Sarah, no exenta de culpa moral, responde que su misión es dar testimonio de la vida, no cambiarla. Mandy lanza una ofensiva donde el papel del fotógrafo de guerra es sometido a un escrutinio ético (se ataca al mensajero en vez del mensaje), donde inquiere a la fotógrafa cuál es al fin la utilidad de una imagen que refleja un lado oscuro de la condición humana, su capacidad destructiva, su naturaleza violenta. Sarah responde con una pregunta (la frase que más me impresionó de la historia): “¿Quién sabría?”, en alusión a la potencial ignorancia del hecho que pudo no haber existido para millones pero ahora será conocido (génesis de la rendición de cuentas).

El fotógrafo de guerra se asemeja al buen periodista, en el fondo ambos viven la esperanza de un exterminio, anhelan que aquello que cuentan, no siempre hechos agradables para los lectores, deje de existir por haber salido a la luz ante una sociedad libre cuya combustión, nacida de la chispa incómoda de la noticia, sea capaz de influir para cambiar el comportamiento público de aquellos que ostentan el poder.
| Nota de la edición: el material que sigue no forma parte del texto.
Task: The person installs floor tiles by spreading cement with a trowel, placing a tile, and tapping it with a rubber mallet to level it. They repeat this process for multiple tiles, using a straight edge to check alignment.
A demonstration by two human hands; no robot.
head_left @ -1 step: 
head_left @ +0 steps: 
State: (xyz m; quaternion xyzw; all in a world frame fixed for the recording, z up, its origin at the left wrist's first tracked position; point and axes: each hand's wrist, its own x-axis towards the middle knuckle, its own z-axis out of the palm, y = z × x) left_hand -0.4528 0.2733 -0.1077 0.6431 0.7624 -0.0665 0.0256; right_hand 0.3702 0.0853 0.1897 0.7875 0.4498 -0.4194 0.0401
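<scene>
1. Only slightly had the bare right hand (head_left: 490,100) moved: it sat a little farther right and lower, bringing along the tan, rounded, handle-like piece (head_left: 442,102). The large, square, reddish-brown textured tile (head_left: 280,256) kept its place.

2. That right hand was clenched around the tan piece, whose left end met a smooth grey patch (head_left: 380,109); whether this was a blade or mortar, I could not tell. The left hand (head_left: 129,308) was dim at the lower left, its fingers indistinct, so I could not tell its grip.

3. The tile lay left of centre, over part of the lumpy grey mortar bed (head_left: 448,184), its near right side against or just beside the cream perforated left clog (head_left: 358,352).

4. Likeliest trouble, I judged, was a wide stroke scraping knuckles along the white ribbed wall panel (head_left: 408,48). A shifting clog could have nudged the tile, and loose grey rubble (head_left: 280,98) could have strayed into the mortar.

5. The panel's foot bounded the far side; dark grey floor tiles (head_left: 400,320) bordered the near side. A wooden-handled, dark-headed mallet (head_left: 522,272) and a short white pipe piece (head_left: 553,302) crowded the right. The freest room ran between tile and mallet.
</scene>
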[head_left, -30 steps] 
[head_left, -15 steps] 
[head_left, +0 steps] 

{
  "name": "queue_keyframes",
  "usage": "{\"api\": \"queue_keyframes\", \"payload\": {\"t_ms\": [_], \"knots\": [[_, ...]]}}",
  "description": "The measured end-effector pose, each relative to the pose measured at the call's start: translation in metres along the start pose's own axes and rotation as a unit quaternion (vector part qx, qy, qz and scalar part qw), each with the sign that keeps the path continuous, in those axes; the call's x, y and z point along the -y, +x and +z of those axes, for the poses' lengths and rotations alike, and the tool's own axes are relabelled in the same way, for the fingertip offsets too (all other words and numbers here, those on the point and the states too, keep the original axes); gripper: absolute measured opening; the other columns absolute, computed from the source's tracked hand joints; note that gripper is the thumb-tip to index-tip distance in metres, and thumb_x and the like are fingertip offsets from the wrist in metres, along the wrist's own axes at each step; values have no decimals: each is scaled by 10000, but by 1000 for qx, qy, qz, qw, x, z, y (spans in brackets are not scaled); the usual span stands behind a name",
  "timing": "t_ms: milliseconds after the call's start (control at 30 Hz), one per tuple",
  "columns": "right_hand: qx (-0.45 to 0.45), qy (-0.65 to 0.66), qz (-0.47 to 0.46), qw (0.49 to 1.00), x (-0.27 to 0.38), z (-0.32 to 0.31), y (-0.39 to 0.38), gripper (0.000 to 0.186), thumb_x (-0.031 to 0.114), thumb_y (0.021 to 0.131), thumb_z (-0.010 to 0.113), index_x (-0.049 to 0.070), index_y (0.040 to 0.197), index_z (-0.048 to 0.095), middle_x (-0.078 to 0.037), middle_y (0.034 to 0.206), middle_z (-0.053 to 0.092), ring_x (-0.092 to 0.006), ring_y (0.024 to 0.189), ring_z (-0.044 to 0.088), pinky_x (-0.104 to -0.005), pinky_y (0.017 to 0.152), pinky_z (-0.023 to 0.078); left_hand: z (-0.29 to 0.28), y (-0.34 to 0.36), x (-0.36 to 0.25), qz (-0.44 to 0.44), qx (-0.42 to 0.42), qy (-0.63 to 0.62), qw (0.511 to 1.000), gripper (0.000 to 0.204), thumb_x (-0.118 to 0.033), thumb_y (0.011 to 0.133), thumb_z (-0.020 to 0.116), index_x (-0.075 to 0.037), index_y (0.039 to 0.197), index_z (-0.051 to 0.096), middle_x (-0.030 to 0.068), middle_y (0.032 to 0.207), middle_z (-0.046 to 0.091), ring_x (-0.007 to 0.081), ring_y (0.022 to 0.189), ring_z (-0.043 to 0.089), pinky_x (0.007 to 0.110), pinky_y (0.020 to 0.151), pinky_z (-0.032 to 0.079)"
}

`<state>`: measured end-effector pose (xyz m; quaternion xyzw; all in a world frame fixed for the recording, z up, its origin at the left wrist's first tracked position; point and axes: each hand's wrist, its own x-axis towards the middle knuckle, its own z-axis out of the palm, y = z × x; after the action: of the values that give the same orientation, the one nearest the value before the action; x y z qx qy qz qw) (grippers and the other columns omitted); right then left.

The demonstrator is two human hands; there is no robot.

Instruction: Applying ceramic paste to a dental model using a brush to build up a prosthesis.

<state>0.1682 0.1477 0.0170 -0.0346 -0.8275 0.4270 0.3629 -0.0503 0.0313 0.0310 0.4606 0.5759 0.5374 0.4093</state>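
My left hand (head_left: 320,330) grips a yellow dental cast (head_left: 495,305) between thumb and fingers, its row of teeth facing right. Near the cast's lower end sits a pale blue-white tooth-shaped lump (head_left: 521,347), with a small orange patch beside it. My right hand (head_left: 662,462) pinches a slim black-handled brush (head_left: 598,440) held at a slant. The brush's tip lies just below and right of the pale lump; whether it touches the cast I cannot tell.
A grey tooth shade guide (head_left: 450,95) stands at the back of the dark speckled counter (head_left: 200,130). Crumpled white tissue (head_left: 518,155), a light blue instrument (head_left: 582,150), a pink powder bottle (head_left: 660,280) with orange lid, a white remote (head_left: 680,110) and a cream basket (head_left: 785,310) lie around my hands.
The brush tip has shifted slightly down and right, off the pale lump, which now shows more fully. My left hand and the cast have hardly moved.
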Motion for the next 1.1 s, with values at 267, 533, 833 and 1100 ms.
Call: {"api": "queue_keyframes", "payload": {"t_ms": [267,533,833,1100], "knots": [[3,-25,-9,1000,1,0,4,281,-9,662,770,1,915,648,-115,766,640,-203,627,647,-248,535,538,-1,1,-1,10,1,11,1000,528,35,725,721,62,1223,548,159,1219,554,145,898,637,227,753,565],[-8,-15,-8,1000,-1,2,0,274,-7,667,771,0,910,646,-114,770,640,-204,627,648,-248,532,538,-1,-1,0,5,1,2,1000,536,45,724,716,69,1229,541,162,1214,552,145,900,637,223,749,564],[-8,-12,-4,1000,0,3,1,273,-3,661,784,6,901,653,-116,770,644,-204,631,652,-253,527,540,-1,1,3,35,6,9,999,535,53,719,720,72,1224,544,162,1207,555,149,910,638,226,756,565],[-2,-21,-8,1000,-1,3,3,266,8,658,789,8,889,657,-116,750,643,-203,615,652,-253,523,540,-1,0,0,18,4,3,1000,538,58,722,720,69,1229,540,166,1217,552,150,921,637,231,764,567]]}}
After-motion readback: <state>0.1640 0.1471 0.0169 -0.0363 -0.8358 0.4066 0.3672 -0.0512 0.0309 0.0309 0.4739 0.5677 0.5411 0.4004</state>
Contar noticias que incomodan al poder es privilegio de los medios libres, más todavía, es un deber periodístico ser el contrapeso del ejercicio público del poder, si no ¿quién sabría? En ocasiones he escuchado críticas a periodistas que “nada más cuentan cosas adversas”, a periódicos, como los de este grupo editorial donde tengo el privilegio de escribir, donde “los encabezados son muy negativos”, y me pregunto, ¿no acaso, como el fotógrafo de guerra, el periodista ha de dar testimonio de aquello que quisiéramos que no fuera realidad?, ¿no acaso un paso adelante para que deje de existir es el simple pero enorme hecho de que se sepa? Otro dramaturgo, Arthur Miller, dijo: “un buen periódico es una nación hablándose a sí misma”, de ahí que el diálogo debe ser autocrítico, capaz de tocar los puntos que quisiéramos que no estuvieran pero ahí están, como cuando nos levantamos y al vernos en el espejo comprobamos que no todo lo que vemos nos agrada, pero ahí está, nosotros lo sabemos, y gracias a tener conciencia de ello podemos hacer algo para modificarlo o para aceptar lo que está más allá de nuestras posibilidades. Pero si no hubiera espejo, ¿quién sabría?

En la que tal vez sea su mejor creación, El pintor de batallas, Pérez Reverte cuenta la historia de Faulques, un ex fotógrafo de guerra convertido en pintor, que pretende expiar sus culpas a través de un gran mural, obra casi autobiográfica y eje de un diálogo de gran trasfondo filosófico con uno de sus retratados, el ex soldado croata Ivo Markovic quien, como en el drama de Margulies, cuestiona al fotoperiodista por qué nada más captar el sufrimiento de los otros. Dice Ivo: “¿Sabe lo que creo después de mucho mirar sus fotos?… Que en la guerra, en vez de que la cámara sorprenda a gente normal haciendo cosas anormales, lo que hace es lo contrario. ¿No le parece?… Fotografiar a gente anormal haciendo cosas normales”. A lo que Faulques responde: “En realidad es algo más complejo. O más simple. Gente normal haciendo cosas normales”.

Las buenas notas periodísticas como las fotos de guerra quizá retratan eso, gente normal haciendo cosas normales, pero la incomodidad de saber ese hecho, profundamente perturbador, potencialmente despierta en el lector esa chispa de cambio, de otra forma, ¿quién sabría?